Cette situation aboutit à un jeu diplomatique complexe où les questions historiques, d’honneur et de réputation ont autant – voire plus – d’importance que les critères rationnels que sont notamment l’importance des échanges économiques et culturels. En effet, jamais ces trois pays n’ont autant été aussi interdépendants l’un de l’autre. Le nationalisme vient alors fausser le jeu des relations internationales et vient ajouter de violence inutilement alors que des solutions simples notamment au niveau de la justice internationale.

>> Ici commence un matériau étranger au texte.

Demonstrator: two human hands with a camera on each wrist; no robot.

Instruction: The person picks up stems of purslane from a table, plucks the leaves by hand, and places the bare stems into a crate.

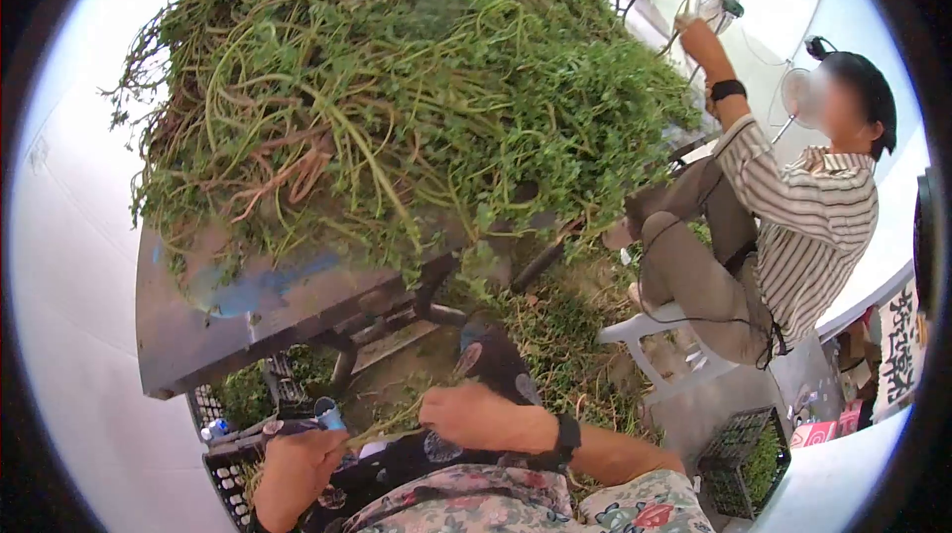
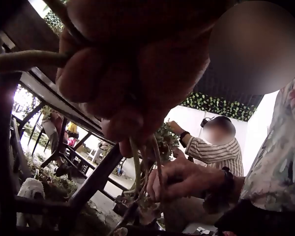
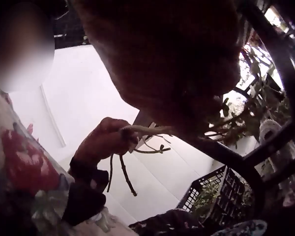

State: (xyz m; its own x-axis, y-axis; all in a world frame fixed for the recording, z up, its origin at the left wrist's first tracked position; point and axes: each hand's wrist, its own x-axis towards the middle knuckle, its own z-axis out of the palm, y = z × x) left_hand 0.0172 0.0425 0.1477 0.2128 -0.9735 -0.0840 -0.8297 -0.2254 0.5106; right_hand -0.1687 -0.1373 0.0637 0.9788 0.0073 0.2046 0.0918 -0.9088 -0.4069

Le dialogue demeure la clé de l’apaisement dans la région
La première réaction des trois gouvernements au déclenchement de la crise politique aura été de couper le dialogue entre eux. Depuis sa nomination en décembre 2012 jusqu’au sommet de l’APEC de Pékin, le Premier ministre Shinzo Abe n’avait en effet jamais rencontré ses homologues chinois et sud-coréens qui le décrivaient alors comme le « Voldemort » de l’Asie à cause de ses prises de position. L’isolement japonais a toutefois fortement rapproché Pékin et Séoul, la Corée du Sud cherchant en dans le même temps effet à détourner la Chine de la Corée du Nord, en lui proposant notamment un alléchant accord de libre-échange.
Or, cette absence de dialogue vient renforcer les sentiments nationalistes et belliqueux au sein de l’opinion publique nipponne, chinoise et coréenne. Elle porte également le risque d’une mauvaise évaluation de la situation qui demeure tendue notamment en particulier entre Tokyo et Pékin. Les incursions de navires chinois dans la zone économique exclusive (ZEE) nipponne, le verrouillage du radar de tir d’une frégate chinoise sur un destroyer nippon en mars 2013, ou la décision prise unilatéralement par la Chine de créer une zone d’identification aérienne couvrant également les Senkaku en novembre 2013 sont autant d’incidents qui auraient pu conduire à une escalade militaire entre les deux pays. Des accrochages sont donc possibles entre les deux Etats et l’absence d’une ligne de communication entre eux est en soi un facteur de risque pouvant déclencher une escalade. Voilà pourquoi Shinzo Abe a proposé la reprise du dialogue avec Pékin, de même que l’établissement d’une ligne d’urgence.
Il est crucial pour ces gouvernement de parvenir à s’extirper d’un nationalisme mortifère qu’ils ont en partie stimulé et qui étouffe toute rationalité dans la résolution d’une crise finalement assez banale. Cela passe notamment par le retour du dialogue et la fin des provocations. La Cour internationale de justice (CIJ) semble aujourd’hui la mieux placée pour régler ces différends territoriaux comme continue de le proposer le Japon pour les Senkaku et les îles Dokdo. Jusqu’à présent, les gouvernements chinois et coréens s’opposent à cette solution. Concernant les querelles mémorielles, la résolution doit passer par une politique volontariste des trois Etats et pas seulement du Japon pourtant pointé du doigt pour ses errements idéologiques.